Tasmania’s economic competitiveness will increasingly depend on industrial waste solutions, writes Nick Gifford
Tasmania has long grappled with balancing economic growth and environmental management. Today, modern waste solutions offer a clear path forward, aligning the necessity of industrial efficiency and environmental sustainability with economic opportunity.
While the Tasmanian Government has implemented significant reform in recent years critical gaps in waste infrastructure continue to undermine environmental outcomes, constrain growth in crucial industries, and erode confidence in the waste-management systems that underpin our economy.
Often unnoticed in everyday life, effective waste management underpins the success of major Tasmanian industries such as manufacturing, tourism, hospitality, agriculture, aquaculture, and minerals processing. Community confidence in these job-rich sectors is crucial to Tasmania’s economic future – and that confidence relies on reliable, wellregulated waste systems.
As these sectors continue to evolve – both here and globally – Tasmania’s economic competitiveness will increasingly depend on industrial waste solutions that drive resource recovery, reduce impacts, boost market confidence, and unlock new income streams.
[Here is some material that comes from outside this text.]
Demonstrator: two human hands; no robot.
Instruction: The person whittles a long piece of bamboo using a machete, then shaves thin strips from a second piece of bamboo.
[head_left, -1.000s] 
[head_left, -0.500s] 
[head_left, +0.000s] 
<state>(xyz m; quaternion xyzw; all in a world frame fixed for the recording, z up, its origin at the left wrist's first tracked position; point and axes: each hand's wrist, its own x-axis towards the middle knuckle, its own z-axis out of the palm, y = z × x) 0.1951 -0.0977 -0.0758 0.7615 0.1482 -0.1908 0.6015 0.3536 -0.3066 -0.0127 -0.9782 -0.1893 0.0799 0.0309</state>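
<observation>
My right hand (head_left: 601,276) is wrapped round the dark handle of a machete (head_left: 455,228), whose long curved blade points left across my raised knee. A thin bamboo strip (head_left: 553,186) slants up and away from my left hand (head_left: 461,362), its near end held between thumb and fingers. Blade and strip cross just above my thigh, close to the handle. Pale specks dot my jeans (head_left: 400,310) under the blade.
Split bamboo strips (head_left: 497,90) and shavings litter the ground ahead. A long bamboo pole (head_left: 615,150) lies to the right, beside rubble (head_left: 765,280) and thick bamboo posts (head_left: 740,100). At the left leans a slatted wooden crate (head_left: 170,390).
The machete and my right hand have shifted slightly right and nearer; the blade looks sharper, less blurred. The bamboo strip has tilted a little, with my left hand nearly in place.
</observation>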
For Tasmania to achieve its ambitious waste diversion and emissions reduction targets, ongoing investment in modern waste infrastructure is essential. Inadequate management of organic waste, in particular, contributes to challenges such as odour and leachate generation – leading to increased costs, compliance requirements, and regulatory restrictions for operators and waste producers.
Without new investment, much of the state’s waste will remain dependent on outdated practices such as land spreading, shallow burial, and stockpiling – methods that often fall short of modern environmental standards and community expectations.
Each year, Tasmania produces more than 800,000 tonnes of organic waste, yet only a small proportion is treated through advanced, closedloop processing facilities.
The state’s capacity to manage wet and volatile organics – such as food waste, agricultural residues, commercial organics, and biosolids – remains limited.
This is not just an environmental failure, but an economic one. Valuable materials that could be transformed into energy or soil products are often lost to low-value disposal methods, missing significant economic, environmental, and community gains.
The introduction of a waste levy in Tasmania creates an opportunity to reshape the state’s waste economy by reducing disposal and accelerating investment in modern resource recovery. With strategic reinvestment of levy funds into fit-for-purpose infrastructure, Tasmania will drive construction, create skilled jobs, generate new income streams, and build long-term environmental and economic resilience. To maximise the benefit, levy funding must prioritise infrastructure projects that materially increase regional capacity and resource recovery outcomes, at scale.
By prioritising long-term infrastructure investments, Tasmania can establish strategically located waste-management precincts featuring closed-loop energy and advanced resource recovery systems. These precincts represent a new model for sustainable industrial development, driving efficiencies across the state. Co-locating industryoperated processing and manufacturing facilities within these precincts further streamlines logistics, reduces transport costs and emissions, and fosters greater collaboration across the economy.
At Southern Waste Solutions (SWS), Tasmania’s largest integrated waste manager, we are investing in this critical transition. Backed by our owner councils, SWS operates advanced recovery and landfill facilities – including Tasmania’s only contaminated-waste cell – and generates renewable electricity from biogas, supplying power to more than 2000 homes.
Recent initiatives – such as our $10m redevelopment of the Lutana Resource Recovery Centre – is positioning SWS as a centralised hub for sorting, consolidation and valueadded resource recovery.
SWS is now moving to its next stage of development with plans to establish the Advanced Organics Facility within its regionally significant Copping Waste Precinct.
This facility will process organic waste into renewable energy, biomethane, electricity, and value-added products such as soil enhancers and fertilisers, creating a scalable model for circular economy growth.
Realising the full potential of Tasmania’s emerging waste economy will require forward-thinking leadership, consistent policy direction, and sustained investment in transformative infrastructure. A coordinated approach across government, industry, and the community is essential to support innovation, reduce environmental risks, and strengthen Tasmania’s reputation as a sustainable, innovative place to live, visit, and do business.